Aynte is among those who believe Hammami’s role in the organization has been overstated.
Christopher Anzalone, a doctoral student in the Institute of Islamic Studies at McGill University, notes that while Hammami may be key in recruiting other foreigners, his operational value remains ambiguous.
“Despite his very public persona in the news media, particularly in North America, Hammami’s exact position and role in Al Shabab has largely been the subject of speculation,” Anzalone wrote in a recent post on Al-Wasat, an academic blog on the Muslim world.
Whatever Hammami’s importance to the group, it is hard to rectify his writing littered with quips, jokes and many “Ha Ha”s with the fanatic who has been designated by the U.S. Treasury Department as an international terrorist and the Shabab’s “military tactician, recruitment strategist and financial manager.”
He whines about bowel problems from camel’s milk, the physical training and “ferocious army ants.”
One of his biggest disappointments seems to be the fact that he was forced to “chop off his golden locks.” He just stared at the fallen hair “and almost wanted to cry,” he writes.
Explaining one sleepless night, he notes: “I remember praying for the enemy to hurry up and come so that I could become a martyr and leave the mosquitoes to the less fortunate.”
He uses sports analogies and jokes that the U.S. drones flying overhead are “racist” because they target Arab or white foreigners.
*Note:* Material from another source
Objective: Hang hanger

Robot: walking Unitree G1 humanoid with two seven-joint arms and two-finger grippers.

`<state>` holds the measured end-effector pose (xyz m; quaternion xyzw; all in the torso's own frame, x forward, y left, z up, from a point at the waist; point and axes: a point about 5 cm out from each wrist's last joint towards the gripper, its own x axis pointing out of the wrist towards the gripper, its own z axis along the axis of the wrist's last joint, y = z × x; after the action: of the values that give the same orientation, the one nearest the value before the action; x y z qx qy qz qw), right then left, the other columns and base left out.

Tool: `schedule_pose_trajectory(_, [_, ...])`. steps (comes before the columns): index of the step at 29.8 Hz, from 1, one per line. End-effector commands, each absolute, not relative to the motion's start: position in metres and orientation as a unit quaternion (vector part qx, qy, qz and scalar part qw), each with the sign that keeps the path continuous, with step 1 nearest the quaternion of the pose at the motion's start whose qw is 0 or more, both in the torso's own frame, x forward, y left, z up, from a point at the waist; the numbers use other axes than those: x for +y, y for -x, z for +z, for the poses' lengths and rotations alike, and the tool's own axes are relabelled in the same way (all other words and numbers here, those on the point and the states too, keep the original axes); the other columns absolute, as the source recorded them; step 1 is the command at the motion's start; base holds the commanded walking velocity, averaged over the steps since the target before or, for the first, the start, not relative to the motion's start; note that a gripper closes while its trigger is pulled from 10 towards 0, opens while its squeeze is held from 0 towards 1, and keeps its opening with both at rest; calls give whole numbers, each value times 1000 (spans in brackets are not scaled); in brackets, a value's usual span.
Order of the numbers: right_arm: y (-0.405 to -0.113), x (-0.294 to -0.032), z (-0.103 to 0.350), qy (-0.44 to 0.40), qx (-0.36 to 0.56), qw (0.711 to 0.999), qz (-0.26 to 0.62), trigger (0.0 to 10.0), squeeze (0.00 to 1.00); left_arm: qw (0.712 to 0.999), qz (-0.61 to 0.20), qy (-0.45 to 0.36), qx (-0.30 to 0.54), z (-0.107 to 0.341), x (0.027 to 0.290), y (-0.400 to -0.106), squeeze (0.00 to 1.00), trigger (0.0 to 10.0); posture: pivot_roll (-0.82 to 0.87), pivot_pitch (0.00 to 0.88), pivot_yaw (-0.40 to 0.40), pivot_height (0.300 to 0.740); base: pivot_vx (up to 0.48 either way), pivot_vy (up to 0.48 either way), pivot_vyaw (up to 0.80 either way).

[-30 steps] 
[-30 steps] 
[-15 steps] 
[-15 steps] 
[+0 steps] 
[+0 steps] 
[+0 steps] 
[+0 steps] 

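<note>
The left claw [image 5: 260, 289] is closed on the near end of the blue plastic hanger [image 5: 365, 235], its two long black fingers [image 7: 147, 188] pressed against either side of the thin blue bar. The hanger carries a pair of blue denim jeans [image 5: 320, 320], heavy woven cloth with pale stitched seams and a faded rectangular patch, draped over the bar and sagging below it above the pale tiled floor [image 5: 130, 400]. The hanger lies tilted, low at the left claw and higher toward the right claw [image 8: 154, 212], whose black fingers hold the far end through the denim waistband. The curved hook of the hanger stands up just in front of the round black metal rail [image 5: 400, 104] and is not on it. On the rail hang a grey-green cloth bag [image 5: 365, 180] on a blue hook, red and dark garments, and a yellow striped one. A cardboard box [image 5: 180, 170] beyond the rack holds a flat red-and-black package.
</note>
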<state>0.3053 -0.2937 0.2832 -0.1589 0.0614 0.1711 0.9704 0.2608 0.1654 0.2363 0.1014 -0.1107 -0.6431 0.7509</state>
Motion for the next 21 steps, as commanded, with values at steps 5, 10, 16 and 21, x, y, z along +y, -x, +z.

Those mining the document for intelligence on the organization won’t find much, except confirmation that in the early days he met — largely by chance — some of the organization’s top leaders.
He also confirms the role of Yemenis in the organization as trainers — something that has worried authorities lately as Al Qaeda in the Arabian Peninsula continues to grow in southern Yemen amid the instability there.
But the writing stops before describing recent operations or reported rifts within the Shabab that have placed Hammami at odds with some of the Somali leaders.
In March, Hammami posted a video saying he feared for his life.
He dates the writing May 16, 2012, and signs it, “Still alive and well.”